What is needed is an exact copy of the lines in the listing below, from the one with "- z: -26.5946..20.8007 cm" up to and including the one with "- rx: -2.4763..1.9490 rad", with no other lines.

-------

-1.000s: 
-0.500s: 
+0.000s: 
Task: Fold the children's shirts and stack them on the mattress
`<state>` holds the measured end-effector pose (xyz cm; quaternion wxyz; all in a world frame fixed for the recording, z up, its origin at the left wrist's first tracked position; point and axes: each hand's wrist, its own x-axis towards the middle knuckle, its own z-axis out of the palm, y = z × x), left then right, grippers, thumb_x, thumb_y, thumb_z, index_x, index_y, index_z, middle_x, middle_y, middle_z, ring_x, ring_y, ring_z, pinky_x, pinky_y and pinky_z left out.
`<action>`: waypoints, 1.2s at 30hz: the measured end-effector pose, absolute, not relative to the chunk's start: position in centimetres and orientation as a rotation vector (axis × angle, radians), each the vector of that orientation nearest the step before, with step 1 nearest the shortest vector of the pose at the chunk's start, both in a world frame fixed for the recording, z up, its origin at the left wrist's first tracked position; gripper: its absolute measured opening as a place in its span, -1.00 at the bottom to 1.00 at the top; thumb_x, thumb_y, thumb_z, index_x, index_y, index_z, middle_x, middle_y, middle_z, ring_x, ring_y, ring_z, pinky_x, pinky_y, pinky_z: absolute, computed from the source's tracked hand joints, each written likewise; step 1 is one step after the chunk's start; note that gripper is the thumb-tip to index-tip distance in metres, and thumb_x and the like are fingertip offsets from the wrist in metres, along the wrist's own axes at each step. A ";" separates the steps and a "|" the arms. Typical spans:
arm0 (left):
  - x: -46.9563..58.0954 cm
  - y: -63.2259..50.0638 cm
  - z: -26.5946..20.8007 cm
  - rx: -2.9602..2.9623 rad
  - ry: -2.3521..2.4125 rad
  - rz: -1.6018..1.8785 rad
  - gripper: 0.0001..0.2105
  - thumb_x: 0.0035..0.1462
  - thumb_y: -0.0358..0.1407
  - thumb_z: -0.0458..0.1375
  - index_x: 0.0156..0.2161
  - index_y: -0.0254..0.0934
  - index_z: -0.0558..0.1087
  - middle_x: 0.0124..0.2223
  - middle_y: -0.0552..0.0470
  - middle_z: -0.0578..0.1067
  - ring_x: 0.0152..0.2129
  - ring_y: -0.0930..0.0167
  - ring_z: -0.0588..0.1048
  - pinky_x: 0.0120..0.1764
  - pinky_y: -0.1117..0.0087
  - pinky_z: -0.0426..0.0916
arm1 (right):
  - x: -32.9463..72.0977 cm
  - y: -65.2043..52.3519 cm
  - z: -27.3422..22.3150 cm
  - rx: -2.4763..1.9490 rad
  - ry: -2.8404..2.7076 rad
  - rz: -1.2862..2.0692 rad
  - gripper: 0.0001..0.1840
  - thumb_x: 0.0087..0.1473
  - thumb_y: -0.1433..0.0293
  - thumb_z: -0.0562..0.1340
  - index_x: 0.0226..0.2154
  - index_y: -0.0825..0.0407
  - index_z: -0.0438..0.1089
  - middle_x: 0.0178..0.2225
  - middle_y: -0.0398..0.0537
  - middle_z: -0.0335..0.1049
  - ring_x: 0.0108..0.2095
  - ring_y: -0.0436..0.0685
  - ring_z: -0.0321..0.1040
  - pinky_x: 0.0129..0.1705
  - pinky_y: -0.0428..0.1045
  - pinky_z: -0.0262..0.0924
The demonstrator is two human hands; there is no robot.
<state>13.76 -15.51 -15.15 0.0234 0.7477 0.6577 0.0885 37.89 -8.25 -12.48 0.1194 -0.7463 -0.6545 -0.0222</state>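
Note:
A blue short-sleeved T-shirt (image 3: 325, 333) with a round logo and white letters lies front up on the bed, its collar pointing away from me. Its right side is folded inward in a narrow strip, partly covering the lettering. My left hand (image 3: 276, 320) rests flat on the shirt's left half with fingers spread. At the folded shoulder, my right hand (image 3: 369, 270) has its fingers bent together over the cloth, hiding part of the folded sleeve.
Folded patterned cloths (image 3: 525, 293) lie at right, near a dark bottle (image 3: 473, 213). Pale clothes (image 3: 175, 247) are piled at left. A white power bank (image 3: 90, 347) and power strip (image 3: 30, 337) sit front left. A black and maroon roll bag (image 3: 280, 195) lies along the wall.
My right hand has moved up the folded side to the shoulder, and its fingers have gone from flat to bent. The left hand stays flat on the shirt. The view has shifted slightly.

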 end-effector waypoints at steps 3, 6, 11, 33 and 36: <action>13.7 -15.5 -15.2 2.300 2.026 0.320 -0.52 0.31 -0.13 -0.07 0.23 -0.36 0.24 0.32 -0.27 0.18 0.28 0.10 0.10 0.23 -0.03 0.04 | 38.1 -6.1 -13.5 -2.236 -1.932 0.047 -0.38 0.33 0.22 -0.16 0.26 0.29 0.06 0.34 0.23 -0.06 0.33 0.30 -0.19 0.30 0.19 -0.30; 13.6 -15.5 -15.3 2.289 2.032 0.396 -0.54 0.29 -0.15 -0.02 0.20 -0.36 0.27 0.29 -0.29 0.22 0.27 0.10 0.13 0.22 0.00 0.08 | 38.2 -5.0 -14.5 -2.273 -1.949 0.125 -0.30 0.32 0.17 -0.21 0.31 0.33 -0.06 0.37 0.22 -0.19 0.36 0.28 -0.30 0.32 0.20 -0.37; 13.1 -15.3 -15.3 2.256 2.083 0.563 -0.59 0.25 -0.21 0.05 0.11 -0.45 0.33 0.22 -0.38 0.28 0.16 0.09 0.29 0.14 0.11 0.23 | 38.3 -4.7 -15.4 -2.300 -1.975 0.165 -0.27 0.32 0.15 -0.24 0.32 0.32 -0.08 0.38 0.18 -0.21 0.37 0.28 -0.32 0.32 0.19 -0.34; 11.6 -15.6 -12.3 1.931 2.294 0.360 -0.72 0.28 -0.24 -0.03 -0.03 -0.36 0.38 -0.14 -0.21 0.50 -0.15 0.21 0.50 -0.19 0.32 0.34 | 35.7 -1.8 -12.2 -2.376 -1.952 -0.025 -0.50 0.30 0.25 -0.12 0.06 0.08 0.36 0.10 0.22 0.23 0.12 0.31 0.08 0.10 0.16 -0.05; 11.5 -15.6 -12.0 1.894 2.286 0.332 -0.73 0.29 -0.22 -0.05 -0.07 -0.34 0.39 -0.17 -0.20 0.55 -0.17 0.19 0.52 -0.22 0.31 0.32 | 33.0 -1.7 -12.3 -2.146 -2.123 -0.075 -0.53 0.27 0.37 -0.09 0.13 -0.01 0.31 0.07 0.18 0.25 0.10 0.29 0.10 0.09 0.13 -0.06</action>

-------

# [Final answer]
  - z: -26.5946..20.8007 cm
  - rx: -2.9602..2.9623 rad
  - ry: -2.3521..2.4125 rad
  - rz: -1.6018..1.8785 rad
  - gripper: 0.0001..0.2105
  - thumb_x: 0.0035..0.1462
  - thumb_y: -0.0358..0.1407
  - thumb_z: -0.0458..0.1375
  - index_x: 0.0156..0.2161
  - index_y: -0.0254..0.0934
  - index_z: -0.0558..0.1087
  - middle_x: 0.0124..0.2223
  - middle_y: -0.0552..0.0470
  - middle_z: -0.0578..0.1067
  - ring_x: 0.0152..0.2129
  - ring_y: -0.0930..0.0167
  - ring_z: -0.0588..0.1048
  - pinky_x: 0.0120..0.1764
  - pinky_y: -0.1117..0.0087
  - pinky_z: -0.0426..0.0916
arm1 (right):
  - x: -32.9463..72.0977 cm
  - y: -65.2043..52.3519 cm
  - z: -27.3422..22.3150 cm
  - rx: -2.4763..1.9490 rad

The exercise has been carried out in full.